→ **TASK DIRECTIONS**:
Everything from the line containing "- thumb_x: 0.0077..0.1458" through the line containing "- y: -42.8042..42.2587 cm" should be repeated exactly, and nothing else from the data.

→ **EXERCISE DATA**:
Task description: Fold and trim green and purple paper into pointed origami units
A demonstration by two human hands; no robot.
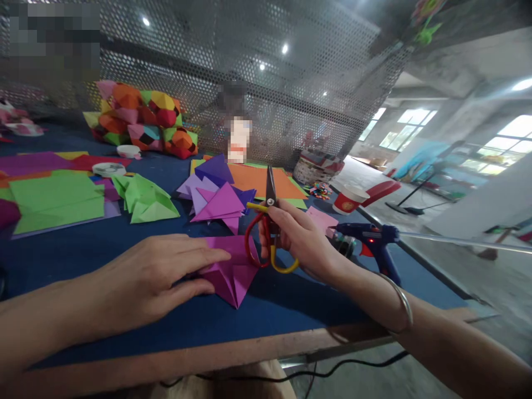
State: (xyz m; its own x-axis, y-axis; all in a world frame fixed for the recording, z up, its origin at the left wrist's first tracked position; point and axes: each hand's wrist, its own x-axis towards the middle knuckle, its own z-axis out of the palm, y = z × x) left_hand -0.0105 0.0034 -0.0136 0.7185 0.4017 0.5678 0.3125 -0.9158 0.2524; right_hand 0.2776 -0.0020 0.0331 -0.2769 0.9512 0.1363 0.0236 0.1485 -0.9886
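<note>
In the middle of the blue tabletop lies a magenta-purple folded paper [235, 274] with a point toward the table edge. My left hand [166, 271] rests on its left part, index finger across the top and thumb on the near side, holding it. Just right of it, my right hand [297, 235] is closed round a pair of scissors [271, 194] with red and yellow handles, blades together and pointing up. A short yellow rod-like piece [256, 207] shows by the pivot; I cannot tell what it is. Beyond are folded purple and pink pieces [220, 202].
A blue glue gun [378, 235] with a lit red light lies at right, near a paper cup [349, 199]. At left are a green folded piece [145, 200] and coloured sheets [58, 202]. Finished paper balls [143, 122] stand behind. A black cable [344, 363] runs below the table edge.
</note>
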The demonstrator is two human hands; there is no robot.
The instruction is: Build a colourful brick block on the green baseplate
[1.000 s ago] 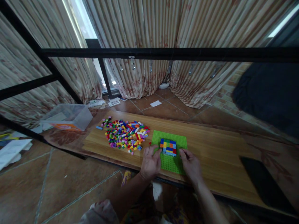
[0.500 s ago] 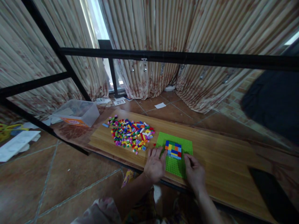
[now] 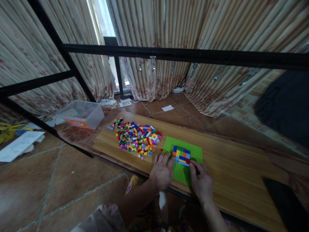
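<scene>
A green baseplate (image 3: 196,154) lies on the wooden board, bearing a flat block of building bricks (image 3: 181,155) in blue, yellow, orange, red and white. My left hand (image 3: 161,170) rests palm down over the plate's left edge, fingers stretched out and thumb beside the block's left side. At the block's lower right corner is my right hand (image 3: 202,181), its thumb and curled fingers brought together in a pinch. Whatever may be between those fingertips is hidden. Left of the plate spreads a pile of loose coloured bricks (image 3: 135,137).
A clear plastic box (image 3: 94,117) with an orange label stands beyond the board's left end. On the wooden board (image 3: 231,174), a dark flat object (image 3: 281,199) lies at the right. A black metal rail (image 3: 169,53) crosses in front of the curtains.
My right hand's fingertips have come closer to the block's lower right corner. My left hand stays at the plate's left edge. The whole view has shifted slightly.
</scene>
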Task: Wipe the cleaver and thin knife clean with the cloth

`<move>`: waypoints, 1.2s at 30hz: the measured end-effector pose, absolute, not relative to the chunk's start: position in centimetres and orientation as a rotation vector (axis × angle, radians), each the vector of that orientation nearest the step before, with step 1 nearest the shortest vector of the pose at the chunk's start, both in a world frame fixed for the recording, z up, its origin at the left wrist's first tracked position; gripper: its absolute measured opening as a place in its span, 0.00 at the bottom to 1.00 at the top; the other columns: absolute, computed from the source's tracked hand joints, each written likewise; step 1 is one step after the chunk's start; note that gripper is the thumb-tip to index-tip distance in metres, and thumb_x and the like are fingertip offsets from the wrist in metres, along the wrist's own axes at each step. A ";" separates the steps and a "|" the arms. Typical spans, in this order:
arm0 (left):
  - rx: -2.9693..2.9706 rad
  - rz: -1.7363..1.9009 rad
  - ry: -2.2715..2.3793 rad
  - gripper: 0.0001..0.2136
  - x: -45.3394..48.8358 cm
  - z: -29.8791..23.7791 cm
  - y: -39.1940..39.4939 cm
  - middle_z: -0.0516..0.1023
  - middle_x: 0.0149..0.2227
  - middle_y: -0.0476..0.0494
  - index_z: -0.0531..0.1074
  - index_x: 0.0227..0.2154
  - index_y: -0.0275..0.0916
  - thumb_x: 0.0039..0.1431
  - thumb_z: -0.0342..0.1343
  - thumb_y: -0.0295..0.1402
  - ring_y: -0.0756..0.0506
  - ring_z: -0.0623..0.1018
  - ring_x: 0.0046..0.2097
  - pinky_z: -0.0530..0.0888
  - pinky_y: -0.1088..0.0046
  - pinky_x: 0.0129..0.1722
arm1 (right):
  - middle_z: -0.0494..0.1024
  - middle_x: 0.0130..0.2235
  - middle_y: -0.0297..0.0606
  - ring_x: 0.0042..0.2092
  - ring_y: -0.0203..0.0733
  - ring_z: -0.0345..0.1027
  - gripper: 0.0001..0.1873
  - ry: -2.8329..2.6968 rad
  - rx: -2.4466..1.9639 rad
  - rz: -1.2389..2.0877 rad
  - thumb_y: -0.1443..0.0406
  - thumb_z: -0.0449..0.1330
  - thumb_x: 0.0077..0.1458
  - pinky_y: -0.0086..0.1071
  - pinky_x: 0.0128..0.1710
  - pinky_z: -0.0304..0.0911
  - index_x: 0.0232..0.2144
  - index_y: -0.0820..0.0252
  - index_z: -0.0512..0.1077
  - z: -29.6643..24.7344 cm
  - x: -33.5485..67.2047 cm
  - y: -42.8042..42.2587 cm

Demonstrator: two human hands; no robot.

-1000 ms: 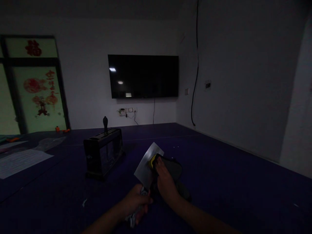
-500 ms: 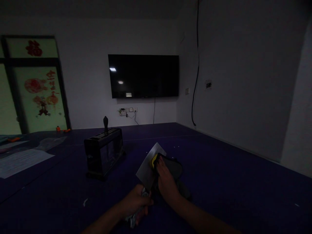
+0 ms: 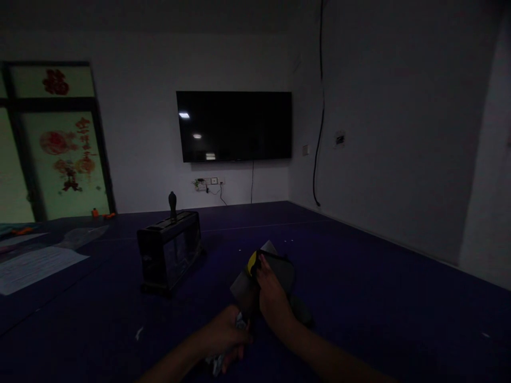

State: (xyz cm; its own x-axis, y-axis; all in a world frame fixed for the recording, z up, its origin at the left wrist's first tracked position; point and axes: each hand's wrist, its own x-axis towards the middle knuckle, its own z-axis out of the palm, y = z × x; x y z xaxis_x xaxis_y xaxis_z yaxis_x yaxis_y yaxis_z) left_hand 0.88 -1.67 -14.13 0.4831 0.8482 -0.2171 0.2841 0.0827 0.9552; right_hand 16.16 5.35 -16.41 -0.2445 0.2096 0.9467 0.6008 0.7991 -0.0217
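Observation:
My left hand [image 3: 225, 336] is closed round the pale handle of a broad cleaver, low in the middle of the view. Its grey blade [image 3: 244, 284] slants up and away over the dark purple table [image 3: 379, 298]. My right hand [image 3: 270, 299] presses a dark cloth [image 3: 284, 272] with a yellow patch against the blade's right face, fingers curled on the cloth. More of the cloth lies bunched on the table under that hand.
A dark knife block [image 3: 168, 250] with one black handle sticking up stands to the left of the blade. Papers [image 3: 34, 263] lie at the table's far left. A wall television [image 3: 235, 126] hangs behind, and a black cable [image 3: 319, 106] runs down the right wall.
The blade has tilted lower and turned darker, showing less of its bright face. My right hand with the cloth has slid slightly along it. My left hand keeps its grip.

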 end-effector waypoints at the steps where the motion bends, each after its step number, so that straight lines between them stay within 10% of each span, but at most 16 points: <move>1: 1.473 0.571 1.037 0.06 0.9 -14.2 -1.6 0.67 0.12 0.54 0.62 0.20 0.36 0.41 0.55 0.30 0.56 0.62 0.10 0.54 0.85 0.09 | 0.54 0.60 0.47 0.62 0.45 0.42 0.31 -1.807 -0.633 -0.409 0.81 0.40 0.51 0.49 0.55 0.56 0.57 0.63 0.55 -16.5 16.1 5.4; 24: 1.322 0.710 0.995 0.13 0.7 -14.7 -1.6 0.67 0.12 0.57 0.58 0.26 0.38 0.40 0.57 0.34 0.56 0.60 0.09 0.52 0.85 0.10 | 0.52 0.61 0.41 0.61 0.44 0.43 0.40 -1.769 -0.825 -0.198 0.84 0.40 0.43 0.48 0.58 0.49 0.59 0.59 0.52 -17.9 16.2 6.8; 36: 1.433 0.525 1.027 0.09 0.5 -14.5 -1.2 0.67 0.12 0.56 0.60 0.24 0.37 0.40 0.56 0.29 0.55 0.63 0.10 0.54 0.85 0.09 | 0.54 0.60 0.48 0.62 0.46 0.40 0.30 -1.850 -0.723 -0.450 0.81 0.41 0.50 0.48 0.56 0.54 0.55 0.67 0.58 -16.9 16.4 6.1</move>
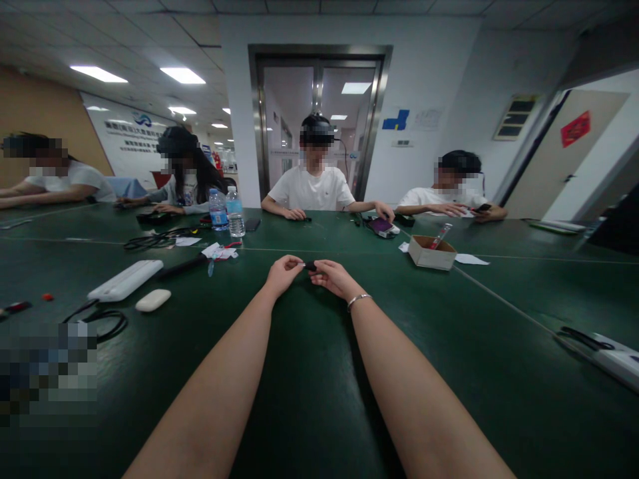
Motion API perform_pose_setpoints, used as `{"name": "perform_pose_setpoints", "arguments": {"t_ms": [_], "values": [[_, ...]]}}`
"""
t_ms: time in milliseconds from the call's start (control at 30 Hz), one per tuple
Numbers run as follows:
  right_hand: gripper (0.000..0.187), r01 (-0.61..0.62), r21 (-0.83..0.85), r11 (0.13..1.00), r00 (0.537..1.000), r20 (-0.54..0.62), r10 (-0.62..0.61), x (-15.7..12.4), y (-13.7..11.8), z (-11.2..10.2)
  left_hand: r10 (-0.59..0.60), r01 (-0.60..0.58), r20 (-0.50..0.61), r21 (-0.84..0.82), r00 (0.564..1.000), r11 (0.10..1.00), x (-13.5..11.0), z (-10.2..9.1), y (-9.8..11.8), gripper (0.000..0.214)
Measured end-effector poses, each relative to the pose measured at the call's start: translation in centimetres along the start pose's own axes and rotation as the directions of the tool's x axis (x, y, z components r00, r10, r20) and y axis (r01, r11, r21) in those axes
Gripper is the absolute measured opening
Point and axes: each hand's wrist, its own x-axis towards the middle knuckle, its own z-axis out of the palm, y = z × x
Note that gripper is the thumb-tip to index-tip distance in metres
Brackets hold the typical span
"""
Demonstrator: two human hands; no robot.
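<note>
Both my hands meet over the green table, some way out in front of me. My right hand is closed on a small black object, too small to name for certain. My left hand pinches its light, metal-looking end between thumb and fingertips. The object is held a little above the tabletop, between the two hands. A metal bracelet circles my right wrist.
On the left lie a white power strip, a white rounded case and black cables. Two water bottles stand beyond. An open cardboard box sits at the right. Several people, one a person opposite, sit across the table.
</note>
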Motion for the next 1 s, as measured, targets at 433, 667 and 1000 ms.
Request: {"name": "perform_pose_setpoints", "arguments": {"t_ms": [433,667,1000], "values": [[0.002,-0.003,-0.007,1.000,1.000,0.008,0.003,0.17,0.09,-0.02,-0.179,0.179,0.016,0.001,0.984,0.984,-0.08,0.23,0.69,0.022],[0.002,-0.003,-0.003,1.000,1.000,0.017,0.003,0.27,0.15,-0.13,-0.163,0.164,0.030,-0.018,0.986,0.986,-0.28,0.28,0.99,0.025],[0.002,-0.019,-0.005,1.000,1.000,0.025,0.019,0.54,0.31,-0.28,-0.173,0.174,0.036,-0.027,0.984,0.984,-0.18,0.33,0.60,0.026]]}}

→ **RESPONSE AREA**:
  - thumb_x: 0.0077..0.1458
  - pinky_y: -0.0086..0.1071
  - pinky_x: 0.0128..0.1710
  - pinky_z: -0.0304..0.0911
  - index_x: 0.0232..0.2144
  - index_y: -0.0820..0.0252
  - index_z: -0.0512..0.1077
  - z: -29.6643..24.7344 cm
  - x: -33.5485..67.2047 cm
  - y: -42.8042..42.2587 cm

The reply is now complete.